Fed’s Poole: Need Convincing Evidence to Cut Rates
St. Louis, MO, January 18, 2007--Federal Reserve Bank of St. Louis President William Poole said on Wednesday he would require very convincing evidence to back an interest rate cut, but he did not rule out such a move.
"I think that we are well positioned where we are," Poole told reporters before giving a speech to the Chartered Financial Analysts of St Louis.
"Having said that, I would emphasize two points. One is that policy is driven by new information, and at any time we could have information beyond what we expect that would make appropriate a policy adjustment in either direction," he said.
"Secondly, I am often described that I am an inflation hawk. I haven't changed my mind about that, and therefore I think that only if the new information is pretty compelling would I want to take a position that we ought to be lowering rates.

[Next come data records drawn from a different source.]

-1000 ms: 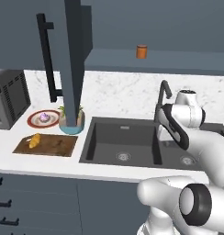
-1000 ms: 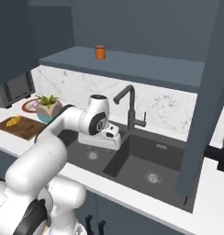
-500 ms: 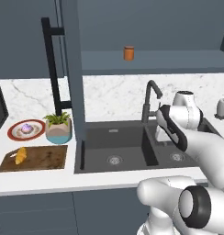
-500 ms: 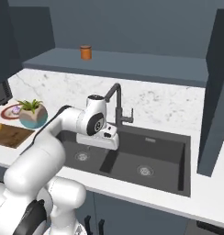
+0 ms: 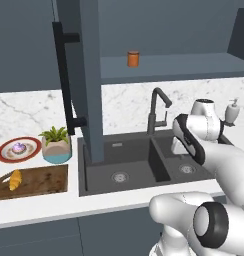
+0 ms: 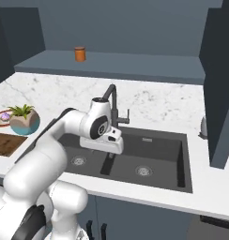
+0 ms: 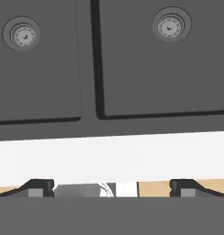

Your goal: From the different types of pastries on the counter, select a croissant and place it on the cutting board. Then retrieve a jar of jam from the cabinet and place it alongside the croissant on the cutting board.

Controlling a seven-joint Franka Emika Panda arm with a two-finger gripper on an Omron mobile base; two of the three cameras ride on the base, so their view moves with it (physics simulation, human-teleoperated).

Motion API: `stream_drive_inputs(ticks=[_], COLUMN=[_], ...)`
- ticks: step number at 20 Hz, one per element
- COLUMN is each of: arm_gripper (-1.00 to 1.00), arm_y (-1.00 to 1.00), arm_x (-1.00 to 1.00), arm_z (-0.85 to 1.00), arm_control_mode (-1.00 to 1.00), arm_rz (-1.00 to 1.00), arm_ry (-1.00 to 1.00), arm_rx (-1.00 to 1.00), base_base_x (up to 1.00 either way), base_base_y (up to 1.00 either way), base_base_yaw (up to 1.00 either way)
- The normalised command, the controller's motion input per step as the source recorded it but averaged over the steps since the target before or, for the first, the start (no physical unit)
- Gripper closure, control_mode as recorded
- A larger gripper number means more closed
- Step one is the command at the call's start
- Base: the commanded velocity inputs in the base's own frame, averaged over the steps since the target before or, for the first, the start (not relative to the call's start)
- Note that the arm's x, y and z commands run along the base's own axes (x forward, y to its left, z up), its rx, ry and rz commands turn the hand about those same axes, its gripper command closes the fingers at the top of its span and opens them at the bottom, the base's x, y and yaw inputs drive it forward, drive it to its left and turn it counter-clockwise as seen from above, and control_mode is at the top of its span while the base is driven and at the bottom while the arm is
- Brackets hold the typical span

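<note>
The double-bowl dark sink (image 5: 139, 167) serves as the landmark. The gripper (image 7: 112, 187) hangs above it, pointing down at the two basins, its jaws spread wide and holding nothing; in the hand view the two dark fingertips (image 7: 38, 187) sit far apart at the bottom, with the divider between the basins and both drains above them. In the right base view the white hand (image 6: 106, 136) sits over the left basin, just in front of the black faucet (image 6: 114, 105).

Left of the sink on the white marble counter (image 5: 34, 207) lies the cutting board (image 5: 39, 181), and the croissant (image 5: 15, 179) rests on its left part. Behind the board, farther from the sink's front edge, stand a potted plant (image 5: 56, 146) in a pale blue pot and, to its left, a red-rimmed plate (image 5: 18, 149) carrying the purple-frosted pastry (image 5: 17, 147).

Above the sink the cabinet (image 5: 159, 35) stands open: its door (image 5: 81, 75), with a long black bar handle (image 5: 66, 80), swings out over the sink's left edge. The jar of jam (image 5: 133, 58) stands upright on the cabinet shelf, directly above the faucet and apart from everything else. To the right of the sink, by the back wall, stands a white soap dispenser (image 5: 232, 112).
</note>
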Motion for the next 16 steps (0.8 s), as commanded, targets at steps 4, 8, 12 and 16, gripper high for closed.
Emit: stream_drive_inputs(ticks=[4,8,12,16], arm_gripper=[-1.0,-1.0,-1.0,-1.0], arm_y=[0.0,0.0,0.01,0.21], arm_x=[0.0,0.0,0.0,0.0], arm_z=[0.0,0.0,0.0,0.11], arm_control_mode=[1.0,1.0,-1.0,-1.0], arm_rz=[0.0,0.0,0.0,0.0], arm_ry=[0.0,0.0,0.0,-0.09], arm_rx=[0.0,0.0,0.0,0.0], base_base_x=[0.0,0.0,0.0,0.0], base_base_y=[0.0,0.0,0.0,0.0], base_base_yaw=[0.0,0.0,0.0,0.0])
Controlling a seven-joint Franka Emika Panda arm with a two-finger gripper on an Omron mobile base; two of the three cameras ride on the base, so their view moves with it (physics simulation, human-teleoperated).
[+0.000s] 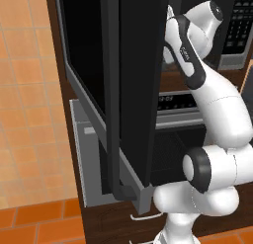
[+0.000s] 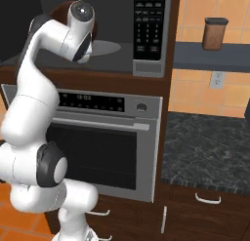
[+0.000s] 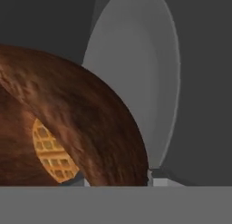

And I absolutely don't rule that out," he said.
Poole, a voting member of the Fed's policy-setting committee this year, said he expects U.S. economic growth of between 2-1/2 and 3 percent this year with inflation gradually creeping down, signaling rates may stay on hold for a while.
"I think we need to be open to policy changes. On the other hand, if the economy comes in very much as currently anticipated then there would not be any reason for a change."
That said, when asked whether the Fed could stay on hold for a prolonged period, Poole also balked at the idea of committing in advance to any particular policy course.
"My own take is that I don't like to lock myself in, so I would not want myself to commit to an extended pause," he said.
The U.S. central bank, which last raised rates in June, has held them steady at 5.25 percent at each of its last four meetings. Investors see the Fed beginning to cut interest rates from the middle of this year as the economy sags under the weight of the cooling housing market.
Some economists, on the other hand, worry that building wage costs could push up inflation and force the Fed to move in the other direction. But Poole did not sound particularly worried that an unemployment rate of 4.5 percent, seen in December, signaled an over-tight labor market.
"The anecdotal reports that I hear are consistent with a labor market that is pretty evenly balanced," Poole said.